Investigating
NoSQL, from a SQL Perspective
Peter Sdergren, Bjrn Englund
Abstract
This
report investigates the current branches in the selection of databases
available today. What do the new, non-relational databases have to offer? What
differentiations can be found? What are their pros and cons?
First off
we will cover more specifically what these benefits are, and in this first part
of the report cover a broader spectrum of databases. Amongst others, we look at
characteristics such as sharding and replication. As
examples, we also look specifically at five databases to compare them with each
other: Dynamo (Amazon S3), BigTable (Google App
Engine), CouchDB, MongoDB
and Neo4j.
In the
second part we will run a performance test on three of the databases, namely CouchDB, MongoDB and Neo4j. We
will for this test use a type of data that most accurately can be described as
data found when running a social network, containing persons, blog posts,
relations, events and comments.
The
purpose of this investigation is to look into who could benefit from putting
their SQL database in the attic, and to start using a non-relational database
instead.
More than
just explaining the different characteristics of non-relational databases, we
present a table in the results section where we compare the five different
databases with each other.
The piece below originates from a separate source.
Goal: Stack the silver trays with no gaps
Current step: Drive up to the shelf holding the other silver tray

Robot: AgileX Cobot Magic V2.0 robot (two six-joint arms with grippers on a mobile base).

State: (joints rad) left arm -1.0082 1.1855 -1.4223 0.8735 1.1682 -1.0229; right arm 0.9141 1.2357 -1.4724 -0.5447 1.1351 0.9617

We also have a section under the results chapter
covering the general pro's and con's that can be found for using SQL vs NoSQL databases depending on
what type of data you store.
The performance test results shows us that MongoDB was the fastest one, because it was the best suited database for our type of data and queries. Neo4j also performed good, especially in regards to execution speed as function of data size. CouchDB produced the slowest execution times since our data and queries suited the database poorly. This ment that CouchDB had to send large amounts of data to our program for external filtering and thus performed worse.